Tuesday, December 06, 2005

US Govt Seeks Vehicle GPS Tracking

E-tracking may change the way your drive | Tech News on ZDNet:

ZDNet has a story on how the US Department of Transportation is funding state-level pilot projects to track vehicles using GPS.

The U.S. Department of Transportation has been handing millions of dollars to state governments for GPS-tracking pilot projects designed to track vehicles wherever they go. So far, Washington state and Oregon have received fat federal checks to figure out how to levy these "mileage-based road user fees."

This is coming around MUCH faster than I thought it would. How much longer before it is a requirement? First it starts as a traffic monitoring mechanism. Then as the big-fat heads consider new faux crisis to get elected on, they will push for it to be mandatory in all vehicles.

I can hear the rationale now: traffic violations can be issued by the GPS monitoring system, track suspected criminals, save the children, and a thousand other short-sighted reasons. In all the noise, the simple fact that this is supposedly a "free" country and its people are citizens and not subjects will certainly be lost.
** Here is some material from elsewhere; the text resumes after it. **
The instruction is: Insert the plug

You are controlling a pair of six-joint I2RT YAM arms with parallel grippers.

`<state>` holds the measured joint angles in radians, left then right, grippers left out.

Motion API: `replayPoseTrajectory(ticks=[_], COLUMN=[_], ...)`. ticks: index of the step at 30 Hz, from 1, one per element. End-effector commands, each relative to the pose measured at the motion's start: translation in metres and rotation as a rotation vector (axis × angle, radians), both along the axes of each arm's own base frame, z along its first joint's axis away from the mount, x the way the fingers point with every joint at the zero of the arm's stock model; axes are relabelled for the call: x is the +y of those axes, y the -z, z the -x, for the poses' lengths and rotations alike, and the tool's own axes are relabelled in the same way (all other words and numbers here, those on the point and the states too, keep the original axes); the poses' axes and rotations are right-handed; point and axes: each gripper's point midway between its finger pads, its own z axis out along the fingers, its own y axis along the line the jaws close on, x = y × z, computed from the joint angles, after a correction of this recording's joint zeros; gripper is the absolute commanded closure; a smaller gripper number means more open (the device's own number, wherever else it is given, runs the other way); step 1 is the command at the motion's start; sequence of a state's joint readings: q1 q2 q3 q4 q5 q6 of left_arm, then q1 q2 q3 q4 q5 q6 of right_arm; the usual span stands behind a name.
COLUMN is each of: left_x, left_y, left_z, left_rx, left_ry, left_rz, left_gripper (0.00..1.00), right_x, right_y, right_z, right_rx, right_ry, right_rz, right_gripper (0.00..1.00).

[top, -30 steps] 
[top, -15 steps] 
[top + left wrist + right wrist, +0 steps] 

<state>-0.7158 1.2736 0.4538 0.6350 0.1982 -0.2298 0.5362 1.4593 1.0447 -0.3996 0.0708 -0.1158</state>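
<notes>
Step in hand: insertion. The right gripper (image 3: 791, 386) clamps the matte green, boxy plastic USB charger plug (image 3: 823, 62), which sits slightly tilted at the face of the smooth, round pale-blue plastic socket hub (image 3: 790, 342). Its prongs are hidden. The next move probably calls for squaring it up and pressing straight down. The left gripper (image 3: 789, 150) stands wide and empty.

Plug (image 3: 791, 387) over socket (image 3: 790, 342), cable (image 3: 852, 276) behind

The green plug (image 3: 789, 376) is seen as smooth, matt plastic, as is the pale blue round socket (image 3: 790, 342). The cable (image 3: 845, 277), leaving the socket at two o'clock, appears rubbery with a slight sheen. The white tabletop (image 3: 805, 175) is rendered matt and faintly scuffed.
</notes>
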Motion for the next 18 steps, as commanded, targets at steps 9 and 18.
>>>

Sold as a convenience - transformed into a noose...

(and now cue the chorus of "well if you're not doing anything wrong you have nothing to worry about" government apologists)

Details of the tracking systems vary. But the general idea is that a small GPS device, which knows its location by receiving satellite signals, is placed inside the vehicle.
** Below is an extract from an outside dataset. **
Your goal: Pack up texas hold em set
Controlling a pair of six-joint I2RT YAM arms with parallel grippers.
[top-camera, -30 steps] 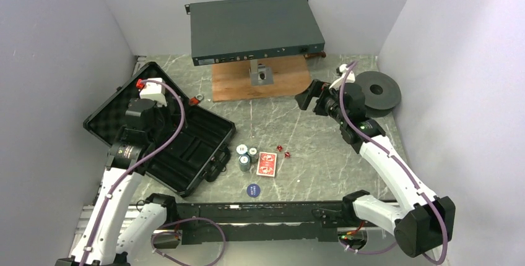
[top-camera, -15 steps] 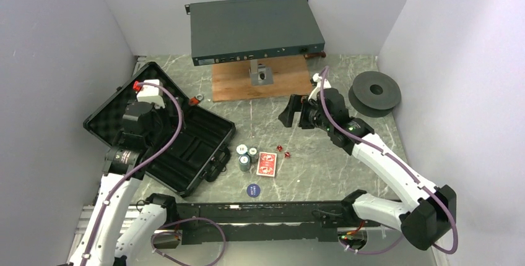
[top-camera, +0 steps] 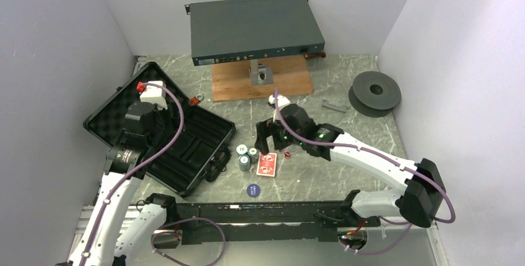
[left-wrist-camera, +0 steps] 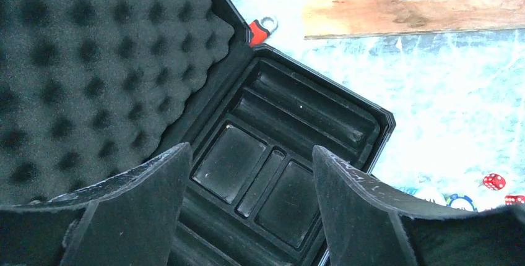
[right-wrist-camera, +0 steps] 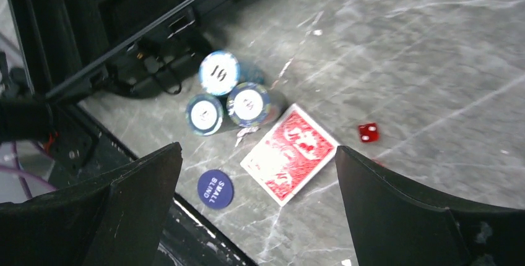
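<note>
The right gripper [right-wrist-camera: 255, 151], spread wide and empty, is hovering over the card deck [right-wrist-camera: 290, 153]; the deck's long axis is lying slantwise between the fingers.

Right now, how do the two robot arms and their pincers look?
The left arm and right arm have white shells with black joints; a purple cable runs along each. The left pincer and right pincer each have two broad, matte black fingers.
</note>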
Some GPS trackers constantly communicate their location back to the state DMV, while others record the location information for later retrieval. (In the Oregon pilot project, it's beamed out wirelessly when the driver pulls into a gas station.)

The problem, though, is that no privacy protections exist. No restrictions prevent police from continually monitoring, without a court order, the whereabouts of every vehicle on the road.

No rule prohibits that massive database of GPS trails from being subpoenaed by curious divorce attorneys, or handed to insurance companies that might raise rates for someone who spent too much time at a neighborhood bar. No policy bans police from automatically sending out speeding tickets based on what the GPS data say.

The Fourth Amendment provides no protection. The U.S. Supreme Court said in two cases, U.S. v. Knotts and U.S. v. Karo, that Americans have no reasonable expectation of privacy when they're driving on a public street.